Return the listing below verbatim. Pictures do not belong in the copy.

▬▬▬

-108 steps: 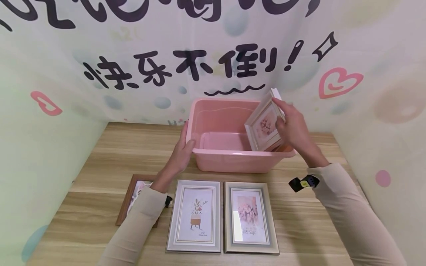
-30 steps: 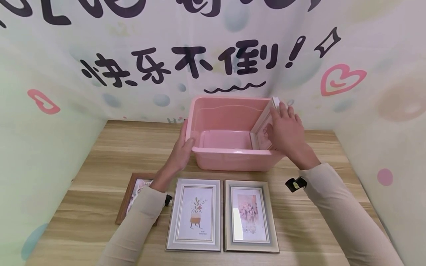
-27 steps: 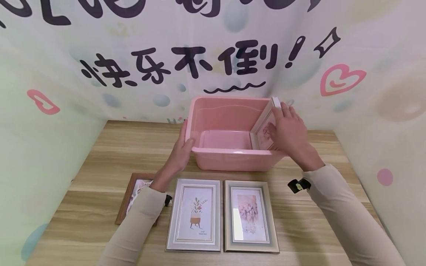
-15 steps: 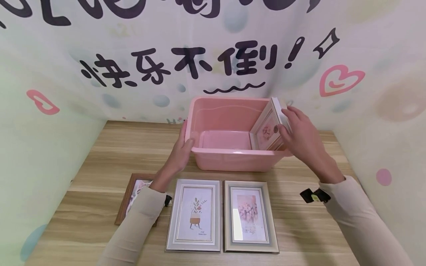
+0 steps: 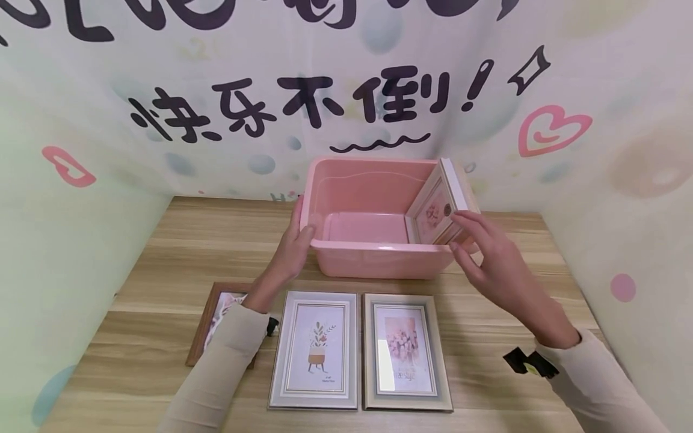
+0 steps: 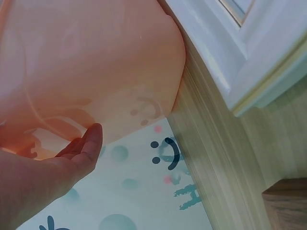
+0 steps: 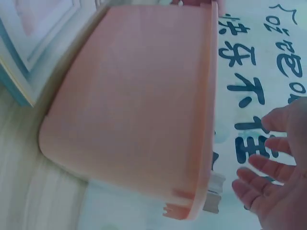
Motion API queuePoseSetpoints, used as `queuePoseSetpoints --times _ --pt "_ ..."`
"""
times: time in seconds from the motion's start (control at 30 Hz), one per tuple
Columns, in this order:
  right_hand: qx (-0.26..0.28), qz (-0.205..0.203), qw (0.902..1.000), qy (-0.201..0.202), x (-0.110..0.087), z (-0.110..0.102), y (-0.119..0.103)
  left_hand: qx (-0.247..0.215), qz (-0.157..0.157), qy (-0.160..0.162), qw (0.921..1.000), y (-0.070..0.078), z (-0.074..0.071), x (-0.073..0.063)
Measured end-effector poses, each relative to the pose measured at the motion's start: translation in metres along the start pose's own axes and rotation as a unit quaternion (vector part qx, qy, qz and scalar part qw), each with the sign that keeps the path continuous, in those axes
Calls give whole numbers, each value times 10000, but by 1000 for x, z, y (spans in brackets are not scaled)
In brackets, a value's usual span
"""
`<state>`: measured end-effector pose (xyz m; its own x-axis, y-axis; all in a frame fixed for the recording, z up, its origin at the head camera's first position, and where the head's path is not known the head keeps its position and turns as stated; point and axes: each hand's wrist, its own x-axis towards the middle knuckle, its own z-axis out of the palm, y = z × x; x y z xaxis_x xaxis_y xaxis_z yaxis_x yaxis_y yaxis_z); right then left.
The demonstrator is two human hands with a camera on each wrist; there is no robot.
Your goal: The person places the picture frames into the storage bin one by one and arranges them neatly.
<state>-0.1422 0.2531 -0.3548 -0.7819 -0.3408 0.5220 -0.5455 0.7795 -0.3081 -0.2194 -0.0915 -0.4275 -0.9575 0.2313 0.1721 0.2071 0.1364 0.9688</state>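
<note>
A pink plastic tub (image 5: 379, 264) stands at the back of the table. My left hand (image 5: 292, 249) grips its left rim, thumb over the edge; in the left wrist view that hand's fingers (image 6: 93, 143) lie against the tub's outer wall. Inside, a white picture frame (image 5: 430, 210) with a pink flower print leans upright on the right end, a pale edge showing behind it. By the tub's front right corner is my right hand (image 5: 495, 258), fingers spread and overlapping the frame's lower corner in the head view. The right wrist view shows this hand (image 7: 283, 177) holding nothing.
In front of the tub, a silver-white frame (image 5: 280, 373) and a cream frame (image 5: 445, 373) lie flat side by side. A brown wooden frame (image 5: 203, 328) is partly hidden under the left sleeve. A printed cloth wall (image 5: 233, 174) rises behind the tub.
The white frame has gone from tilted in my right hand to leaning on the tub's right end. My right hand has let go and drawn back toward me; the left stays put.
</note>
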Motion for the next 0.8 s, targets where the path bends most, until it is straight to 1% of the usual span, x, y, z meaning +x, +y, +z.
queuePoseSetpoints --times 0.1,0.17,0.3,0.33,0.43,0.5,0.6,0.8 --pt "50 -337 9994 -76 -7 4 -4 -32 -113 -26 9999 7 -1 -2" --pt "62 -527 9985 -124 -11 7 -5 -50 -186 -61 9998 17 -1 -5" --pt "57 -774 9966 -293 -19 12 -9 -64 -264 -129 9995 34 -1 -10" --pt "101 -829 9959 -340 -21 14 -9 -61 -267 -136 9995 37 -1 -11" --pt "222 -927 9939 -558 -26 19 -10 -80 -246 -149 9996 38 -1 -12" --pt "304 -897 9923 -793 -29 23 -9 -106 -234 -146 9996 38 -1 -12" --pt "401 -683 9890 -1251 -36 30 -7 -104 -252 -138 9995 36 -1 -11" --pt "523 -209 9768 -2066 -48 49 6 -82 -303 -155 9994 36 -1 -11"
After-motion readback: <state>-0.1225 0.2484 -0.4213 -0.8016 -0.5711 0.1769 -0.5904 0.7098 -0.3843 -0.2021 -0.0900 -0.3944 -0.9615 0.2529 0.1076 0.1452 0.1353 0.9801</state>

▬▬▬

SOLUTION TO THIS PROBLEM:
-108 steps: 
-30 steps: 
-27 steps: 
-15 steps: 
+0 steps: 
+0 steps: 
+0 steps: 
Motion API queuePoseSetpoints, used as `queuePoseSetpoints --times _ --pt "_ ..."`
"""
times: time in seconds from the motion's start (control at 30 Hz), one per tuple
Columns, in this order:
  right_hand: qx (-0.26..0.28), qz (-0.205..0.203), qw (0.902..1.000), qy (-0.201..0.202), x (-0.110..0.087), z (-0.110..0.102), y (-0.119..0.103)
  left_hand: qx (-0.247..0.215), qz (-0.157..0.157), qy (-0.160..0.162), qw (0.921..1.000), y (-0.070..0.078), z (-0.074..0.071), x (-0.073..0.063)
Measured end-effector poses, each relative to the pose measured at the motion's start: translation in metres along the start pose's own axes and rotation as a unit quaternion (vector part qx, qy, qz and scalar part qw), each with the sign that keeps the path continuous, in those axes
Calls give whole numbers, each value times 10000, but by 1000 for x, z, y (spans in brackets are not scaled)
In brackets, a value's usual span
"""
`<state>`: measured end-effector pose (xyz m; its own x-axis, y-axis; all in a frame fixed for the recording, z up, its origin at the head camera's first position, and where the head's path is not known the head keeps its position and turns as stated; point and axes: each hand's wrist, its own x-axis towards the middle knuckle, its own z-axis out of the palm, y = z × x; x y z xaxis_x xaxis_y xaxis_z yaxis_x yaxis_y yaxis_z); right then left.
The demonstrator is two human hands with a camera on each wrist; there is no robot.
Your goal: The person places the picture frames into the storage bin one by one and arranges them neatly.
<state>-0.1422 0.2531 -0.3548 -0.7819 -0.3408 0.5220 -0.5455 0.7795 -0.3081 -0.2194 -0.0915 -0.4275 -0.9575 0.2313 0.1721 0.2071 0.1364 0.9688</state>
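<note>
A pink plastic tub (image 5: 379, 264) stands at the back of the table. My left hand (image 5: 292, 249) grips its left rim, thumb over the edge; in the left wrist view that hand's fingers (image 6: 93, 143) lie against the tub's outer wall. Inside, a white picture frame (image 5: 430, 210) with a pink flower print leans upright on the right end, a pale edge showing behind it. By the tub's front right corner is my right hand (image 5: 495, 258), fingers spread and overlapping the frame's lower corner in the head view. The right wrist view shows this hand (image 7: 283, 177) holding nothing.
In front of the tub, a silver-white frame (image 5: 280, 373) and a cream frame (image 5: 445, 373) lie flat side by side. A brown wooden frame (image 5: 203, 328) is partly hidden under the left sleeve. A printed cloth wall (image 5: 233, 174) rises behind the tub.
The white frame has gone from tilted in my right hand to leaning on the tub's right end. My right hand has let go and drawn back toward me; the left stays put.
</note>
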Motion for the next 0.8 s, targets where the path bends most, until it is straight to 1% of the usual span, x, y, z meaning +x, +y, +z.
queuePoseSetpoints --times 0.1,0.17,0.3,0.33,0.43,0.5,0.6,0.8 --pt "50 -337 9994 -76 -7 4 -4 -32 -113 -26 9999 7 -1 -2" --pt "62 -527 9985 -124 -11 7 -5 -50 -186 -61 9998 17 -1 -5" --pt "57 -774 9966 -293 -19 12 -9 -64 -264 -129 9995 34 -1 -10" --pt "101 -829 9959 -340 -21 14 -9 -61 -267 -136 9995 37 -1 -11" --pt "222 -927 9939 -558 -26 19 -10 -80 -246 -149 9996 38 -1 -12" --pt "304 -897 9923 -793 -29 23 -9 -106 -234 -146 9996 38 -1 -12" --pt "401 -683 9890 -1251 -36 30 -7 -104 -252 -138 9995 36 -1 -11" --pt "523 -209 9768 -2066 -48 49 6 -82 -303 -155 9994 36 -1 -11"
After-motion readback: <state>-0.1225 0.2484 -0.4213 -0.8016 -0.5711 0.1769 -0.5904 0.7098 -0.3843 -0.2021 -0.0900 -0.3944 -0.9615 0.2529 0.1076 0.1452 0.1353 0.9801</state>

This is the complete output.